From the listing below, copy only the lines from the line that contains "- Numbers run" to the line that contains "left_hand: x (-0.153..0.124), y", counting those two lines as part of the copy.

> **Dataset section**:
******************************
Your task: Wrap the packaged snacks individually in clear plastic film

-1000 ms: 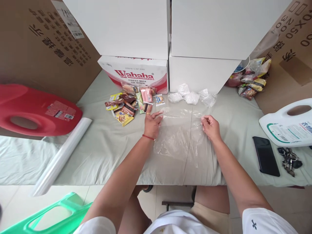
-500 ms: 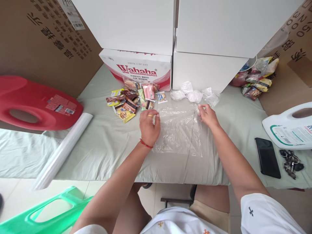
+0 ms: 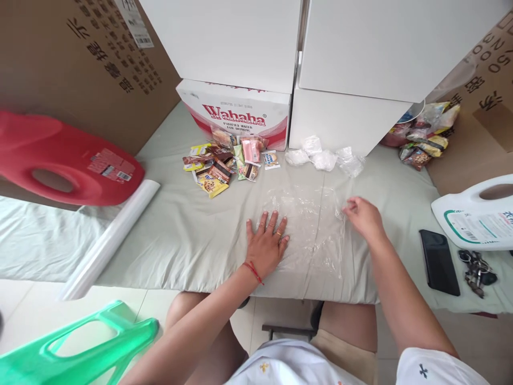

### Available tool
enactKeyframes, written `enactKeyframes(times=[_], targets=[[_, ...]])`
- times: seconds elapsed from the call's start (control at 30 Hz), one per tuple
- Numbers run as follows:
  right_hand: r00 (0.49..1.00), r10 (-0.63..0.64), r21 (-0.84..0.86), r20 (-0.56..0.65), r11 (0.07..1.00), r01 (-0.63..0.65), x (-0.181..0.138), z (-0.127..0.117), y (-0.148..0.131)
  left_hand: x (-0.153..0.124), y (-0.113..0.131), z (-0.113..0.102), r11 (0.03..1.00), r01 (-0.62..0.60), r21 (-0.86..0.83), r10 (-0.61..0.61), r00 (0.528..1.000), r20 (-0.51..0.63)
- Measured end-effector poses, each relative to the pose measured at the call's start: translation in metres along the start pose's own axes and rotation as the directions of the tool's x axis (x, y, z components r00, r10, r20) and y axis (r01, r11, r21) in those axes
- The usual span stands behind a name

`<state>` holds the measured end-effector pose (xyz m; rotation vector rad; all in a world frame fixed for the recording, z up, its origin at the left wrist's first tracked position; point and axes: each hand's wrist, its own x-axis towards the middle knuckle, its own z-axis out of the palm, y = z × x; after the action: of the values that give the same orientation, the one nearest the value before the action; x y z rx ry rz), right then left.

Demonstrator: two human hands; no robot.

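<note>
A thin sheet of clear plastic film (image 3: 312, 230) lies spread on the cloth-covered table in front of me. My left hand (image 3: 266, 243) is flat on its left side, fingers spread. At the film's right edge my right hand (image 3: 363, 215) pinches the film between thumb and fingers. Beyond the film sit several crumpled clear plastic bundles (image 3: 324, 159); what is inside them I cannot make out. To their left is a pile of small wrapped snacks (image 3: 218, 168), with one white-and-blue packet (image 3: 271, 159) beside it.
A film roll (image 3: 112, 235) and a red jug (image 3: 80, 160) lie at left. Behind stand a Wahaha carton (image 3: 236, 115) and white boxes (image 3: 336, 117). At right are a phone (image 3: 440, 262), keys (image 3: 477, 271), a white jug (image 3: 476, 214) and more snack packets (image 3: 428, 136). A green stool (image 3: 80, 347) stands lower left.
My left hand has gone from closed at the film's upper left to lying flat on its left side. My right hand has come nearer to me, and the film has shifted nearer too.
</note>
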<state>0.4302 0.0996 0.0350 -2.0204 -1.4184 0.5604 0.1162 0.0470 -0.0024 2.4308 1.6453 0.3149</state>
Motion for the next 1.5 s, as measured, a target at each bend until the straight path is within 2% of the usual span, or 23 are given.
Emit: enactKeyframes(times=[0.07, 0.1, 0.13, 0.2, 0.27, 0.33, 0.43, 0.53, 0.63, 0.7, 0.77, 0.87, 0.93, 0.97, 1.03, 1.17, 1.27, 1.33, 1.37, 1.43, 1.5], targets=[[0.978, -0.196, -0.097, -0.075, 0.977, 0.188, 0.011, 0.005, -0.029, -0.001, 0.001, 0.000, 1.000, 0.004, -0.001, -0.004, 1.000, 0.002], [0.953, -0.300, -0.103, -0.034, 0.950, 0.295, 0.018, 0.013, -0.046, 0.000, 0.001, -0.001, 1.000, 0.004, -0.002, -0.004, 1.000, 0.008], [0.915, -0.400, -0.090, 0.058, 0.910, 0.404, 0.026, 0.024, -0.065, 0.001, 0.001, -0.001, 1.000, 0.003, -0.003, -0.003, 1.000, 0.015], [0.821, -0.517, -0.107, 0.242, 0.827, 0.552, 0.043, 0.053, -0.102, 0.002, 0.002, -0.002, 1.000, 0.002, -0.005, -0.002, 1.000, 0.026], [0.747, -0.539, -0.176, 0.389, 0.753, 0.635, 0.057, 0.086, -0.132, 0.002, 0.002, -0.003, 1.000, 0.004, -0.004, -0.004, 0.999, 0.033], [0.645, -0.550, -0.170, 0.531, 0.677, 0.716, 0.068, 0.114, -0.152, 0.001, 0.003, -0.005, 1.000, 0.007, -0.002, -0.007, 0.999, 0.036], [0.491, -0.512, -0.125, 0.705, 0.593, 0.796, 0.079, 0.137, -0.164, 0.000, 0.003, -0.006, 1.000, 0.001, -0.003, -0.001, 0.999, 0.037], [0.393, -0.493, -0.035, 0.777, 0.589, 0.808, 0.087, 0.137, -0.164, 0.000, 0.003, -0.007, 1.000, -0.004, -0.009, 0.004, 0.999, 0.034], [0.382, -0.520, 0.153, 0.764, 0.721, 0.676, 0.094, 0.126, -0.162, 0.000, 0.003, -0.006, 1.000, -0.002, -0.016, 0.003, 1.000, 0.029], [0.379, -0.483, 0.226, 0.790, 0.802, 0.552, 0.097, 0.122, -0.162, 0.000, 0.003, -0.005, 1.000, -0.008, -0.014, 0.008, 1.000, 0.030], [0.352, -0.428, 0.228, 0.833, 0.843, 0.487, 0.099, 0.122, -0.164, 0.000, 0.003, -0.005, 1.000, -0.013, -0.005, 0.013, 0.999, 0.033], [0.290, -0.355, 0.183, 0.889, 0.854, 0.487, 0.102, 0.129, -0.171, 0.000, 0.003, -0.008, 1.000, -0.012, 0.022, 0.011, 0.999, 0.043], [0.265, -0.330, 0.181, 0.906, 0.869, 0.461, 0.105, 0.134, -0.175, -0.001, 0.003, -0.010, 0.999, -0.014, 0.041, 0.011, 0.998, 0.054], [0.264, -0.322, 0.190, 0.909, 0.885, 0.424, 0.108, 0.137, -0.176, -0.001, 0.003, -0.011, 0.999, -0.016, 0.048, 0.014, 0.998, 0.060], [0.307, -0.302, 0.203, 0.903, 0.927, 0.315, 0.114, 0.140, -0.174, -0.001, 0.003, -0.013, 0.998, -0.021, 0.052, 0.017, 0.998, 0.068], [0.470, -0.248, 0.198, 0.847, 0.968, 0.154, 0.128, 0.146, -0.165, -0.001, 0.002, -0.012, 0.999, -0.022, 0.036, 0.020, 0.998, 0.064], [0.606, -0.318, 0.265, 0.729, 0.948, 0.178, 0.134, 0.150, -0.160, -0.001, 0.002, -0.011, 1.000, -0.022, 0.016, 0.021, 0.998, 0.062], [0.659, -0.386, 0.299, 0.645, 0.922, 0.248, 0.134, 0.151, -0.161, -0.001, 0.001, -0.012, 1.000, -0.020, 0.000, 0.020, 0.998, 0.065], [0.665, -0.417, 0.301, 0.619, 0.909, 0.289, 0.133, 0.150, -0.162, -0.001, 0.001, -0.012, 1.000, -0.019, -0.008, 0.020, 0.998, 0.068], [0.639, -0.481, 0.280, 0.600, 0.875, 0.396, 0.127, 0.145, -0.165, -0.001, 0.001, -0.012, 1.000, -0.018, -0.017, 0.019, 0.997, 0.068], [0.563, -0.569, 0.252, 0.600, 0.802, 0.542, 0.118, 0.138, -0.168, -0.002, 0.001, -0.013, 1.000, -0.016, -0.018, 0.017, 0.998, 0.063]])
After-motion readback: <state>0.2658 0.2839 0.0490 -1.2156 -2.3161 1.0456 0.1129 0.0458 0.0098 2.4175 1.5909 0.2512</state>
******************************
> **Exercise output**:
- Numbers run as follows:
  right_hand: r00 (0.49..1.00), r10 (-0.63..0.64), r21 (-0.84..0.86), r20 (-0.56..0.65), r11 (0.07..1.00), r01 (-0.63..0.65), x (-0.181..0.138), z (-0.127..0.117), y (-0.148..0.131)
  left_hand: x (-0.153..0.124), y (-0.113..0.131), z (-0.113..0.102), r11 (0.03..1.00), r01 (-0.62..0.60), r21 (-0.86..0.83), r10 (-0.61..0.61), r00 (0.528..1.000), r20 (-0.51..0.63)

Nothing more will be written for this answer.